Para contornar a situação, alguns espaços, como o Split-Rail (que entretanto já conseguiu eliminar as críticas falsas), estão a fazer apelos nas redes sociais: relatam a situação e pedem aos seguidores que deixem avaliações de cinco estrelas. No entanto, nem os restaurantes têm essa possibilidade — não têm a mesma visibilidade online, com comunidades mais pequenas.

Alguns empresários não viram outra alternativa senão pagar aos criminosos a quantia exigida em cartão Google Play (possivelmente, por ser mais difícil de rastrear), indo contra as recomendações da Google e das autoridades, que apelaram aos negócios que reportassem de imediato a situação aos departamentos de polícia local, bem como ao FBI ou à Comissão Federal de Comércio.

Uma porta-voz da Google já lançou um comunicado a informar que a gigante tecnológica está a par da situação.

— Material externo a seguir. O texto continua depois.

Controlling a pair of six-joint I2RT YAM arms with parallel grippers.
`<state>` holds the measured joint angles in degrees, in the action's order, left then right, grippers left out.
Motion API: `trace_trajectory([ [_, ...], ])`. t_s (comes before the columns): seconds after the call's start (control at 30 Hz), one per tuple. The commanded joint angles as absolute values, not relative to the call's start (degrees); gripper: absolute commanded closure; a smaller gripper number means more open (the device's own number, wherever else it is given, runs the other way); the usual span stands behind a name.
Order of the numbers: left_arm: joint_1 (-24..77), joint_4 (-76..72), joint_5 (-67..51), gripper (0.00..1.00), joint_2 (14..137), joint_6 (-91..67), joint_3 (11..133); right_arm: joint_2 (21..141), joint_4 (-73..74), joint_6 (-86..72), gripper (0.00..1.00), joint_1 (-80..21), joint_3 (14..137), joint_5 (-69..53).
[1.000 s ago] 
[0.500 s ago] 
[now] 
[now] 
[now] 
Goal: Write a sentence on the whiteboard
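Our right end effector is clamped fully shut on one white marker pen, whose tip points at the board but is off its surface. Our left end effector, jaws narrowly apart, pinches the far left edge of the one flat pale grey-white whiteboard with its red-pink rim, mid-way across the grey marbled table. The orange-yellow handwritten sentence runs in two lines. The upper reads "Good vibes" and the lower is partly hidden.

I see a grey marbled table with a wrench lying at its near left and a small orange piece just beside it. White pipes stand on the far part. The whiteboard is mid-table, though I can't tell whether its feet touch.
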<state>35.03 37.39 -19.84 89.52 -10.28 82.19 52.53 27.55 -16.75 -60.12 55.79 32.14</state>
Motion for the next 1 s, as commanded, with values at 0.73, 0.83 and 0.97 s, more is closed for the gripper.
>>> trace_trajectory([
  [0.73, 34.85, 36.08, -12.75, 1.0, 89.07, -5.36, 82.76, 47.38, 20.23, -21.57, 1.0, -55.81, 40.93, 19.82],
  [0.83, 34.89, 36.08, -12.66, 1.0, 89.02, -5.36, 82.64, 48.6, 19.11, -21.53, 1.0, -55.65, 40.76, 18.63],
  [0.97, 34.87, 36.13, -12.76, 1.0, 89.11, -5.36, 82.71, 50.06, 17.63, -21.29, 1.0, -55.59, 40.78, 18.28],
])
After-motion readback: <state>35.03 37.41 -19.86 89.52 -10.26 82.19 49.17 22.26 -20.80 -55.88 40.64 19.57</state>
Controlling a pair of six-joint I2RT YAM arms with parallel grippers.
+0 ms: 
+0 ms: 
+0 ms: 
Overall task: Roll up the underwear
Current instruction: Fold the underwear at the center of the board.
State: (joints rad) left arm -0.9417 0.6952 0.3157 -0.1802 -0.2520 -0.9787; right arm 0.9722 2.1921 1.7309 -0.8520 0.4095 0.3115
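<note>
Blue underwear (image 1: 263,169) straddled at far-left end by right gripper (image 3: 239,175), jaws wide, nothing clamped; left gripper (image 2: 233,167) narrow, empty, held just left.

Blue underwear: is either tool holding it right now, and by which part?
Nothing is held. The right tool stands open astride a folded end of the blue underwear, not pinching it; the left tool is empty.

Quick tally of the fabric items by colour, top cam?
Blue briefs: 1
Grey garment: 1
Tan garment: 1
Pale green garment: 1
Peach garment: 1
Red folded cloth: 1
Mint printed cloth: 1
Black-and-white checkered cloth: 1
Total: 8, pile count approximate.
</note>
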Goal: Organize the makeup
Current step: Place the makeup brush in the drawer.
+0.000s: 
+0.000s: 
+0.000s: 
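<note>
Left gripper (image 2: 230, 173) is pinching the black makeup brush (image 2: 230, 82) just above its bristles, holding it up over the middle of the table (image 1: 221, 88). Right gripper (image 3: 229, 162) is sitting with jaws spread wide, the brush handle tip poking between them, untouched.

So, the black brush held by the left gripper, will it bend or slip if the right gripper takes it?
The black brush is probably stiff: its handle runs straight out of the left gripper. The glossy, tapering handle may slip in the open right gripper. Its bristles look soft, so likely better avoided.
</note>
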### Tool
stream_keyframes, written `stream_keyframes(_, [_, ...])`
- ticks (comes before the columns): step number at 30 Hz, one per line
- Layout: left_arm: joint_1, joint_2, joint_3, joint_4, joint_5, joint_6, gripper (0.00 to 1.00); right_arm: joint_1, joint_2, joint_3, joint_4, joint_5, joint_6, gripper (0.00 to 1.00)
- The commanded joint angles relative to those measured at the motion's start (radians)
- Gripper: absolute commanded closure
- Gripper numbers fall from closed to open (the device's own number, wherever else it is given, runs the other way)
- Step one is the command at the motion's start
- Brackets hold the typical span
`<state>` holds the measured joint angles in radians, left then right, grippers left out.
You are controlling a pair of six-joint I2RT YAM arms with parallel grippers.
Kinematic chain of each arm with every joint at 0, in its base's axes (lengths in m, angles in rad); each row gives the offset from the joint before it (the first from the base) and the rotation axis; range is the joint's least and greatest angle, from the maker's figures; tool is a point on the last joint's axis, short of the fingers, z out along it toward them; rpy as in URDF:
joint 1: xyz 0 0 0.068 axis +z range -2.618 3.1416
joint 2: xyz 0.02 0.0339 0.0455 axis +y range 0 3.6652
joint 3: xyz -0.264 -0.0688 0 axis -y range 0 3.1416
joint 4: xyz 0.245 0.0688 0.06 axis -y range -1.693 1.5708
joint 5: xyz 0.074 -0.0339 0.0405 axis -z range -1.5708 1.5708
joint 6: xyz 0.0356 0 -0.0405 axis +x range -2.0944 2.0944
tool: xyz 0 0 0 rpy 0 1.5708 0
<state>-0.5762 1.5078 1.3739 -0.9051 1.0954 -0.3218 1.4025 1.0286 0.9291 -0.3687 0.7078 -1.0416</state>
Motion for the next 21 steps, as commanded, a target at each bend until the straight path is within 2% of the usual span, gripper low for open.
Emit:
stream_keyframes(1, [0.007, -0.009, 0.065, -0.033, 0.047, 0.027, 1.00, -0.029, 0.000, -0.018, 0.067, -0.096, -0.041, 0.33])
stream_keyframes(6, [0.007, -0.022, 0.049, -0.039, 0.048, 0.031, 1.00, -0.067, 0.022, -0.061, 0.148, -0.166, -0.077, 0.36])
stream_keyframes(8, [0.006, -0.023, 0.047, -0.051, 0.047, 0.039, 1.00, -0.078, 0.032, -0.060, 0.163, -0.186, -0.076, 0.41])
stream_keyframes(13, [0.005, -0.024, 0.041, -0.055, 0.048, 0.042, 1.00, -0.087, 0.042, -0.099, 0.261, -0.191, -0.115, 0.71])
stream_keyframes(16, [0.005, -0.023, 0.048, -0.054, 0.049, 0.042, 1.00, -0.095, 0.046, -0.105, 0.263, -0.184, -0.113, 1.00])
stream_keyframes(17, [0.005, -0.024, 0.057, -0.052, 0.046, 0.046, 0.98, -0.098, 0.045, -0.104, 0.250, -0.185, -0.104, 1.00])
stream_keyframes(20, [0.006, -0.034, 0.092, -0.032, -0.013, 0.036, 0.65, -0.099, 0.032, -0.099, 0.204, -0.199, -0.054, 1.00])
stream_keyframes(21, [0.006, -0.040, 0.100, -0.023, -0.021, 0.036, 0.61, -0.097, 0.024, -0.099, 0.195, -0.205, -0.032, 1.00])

Está já investigar o caso, tendo começado a remover as críticas negativas falsas dos visados. Indica que, afinal, se está perante uma ação que viola as políticas da empresa. “As nossas políticas dizem claramente que as avaliações devem ser baseadas em experiências reais e, quando encontramos violações destas políticas, tomamos medidas rápidas, desde a remoção de conteúdo, à suspensão da conta e até mesmo ações litigiosas.”

O impacto do sistema de avaliações Google

O sistema de avaliações da Google tem um impacto muito grande nos negócios da restauração, sobretudo se considerarmos que muitos ainda estão a recuperar do efeito da pandemia. Uma avaliação baixa neste sistema, dizem os donos dos restaurantes, faz toda a diferença. Quantas mais, pior.

“Isso faz parte do processo de tomada de decisão, em que as pessoas decidem onde é que querem ir pela primeira vez”, disse ao New York Times Jason Littrell, diretor de marketing da Overthrow Hospitality, em Nova Iorque, que detém vários restaurantes. “As pessoas estão dispostas a ir mais longe e pagar mais de acordo com a avaliação de estrelas mais alta.”

Prasad Vana, professor associado de administração de empresas na universidade de Dartmouth, estuda avaliações online e numa investigação concluiu que as primeiras críticas exibidas numa plataforma têm muito poder no cliente. “Uma estrela versus cinco estrelas tem um grande efeito na probabilidade de compra”, disse, citado pela Bon Apetit.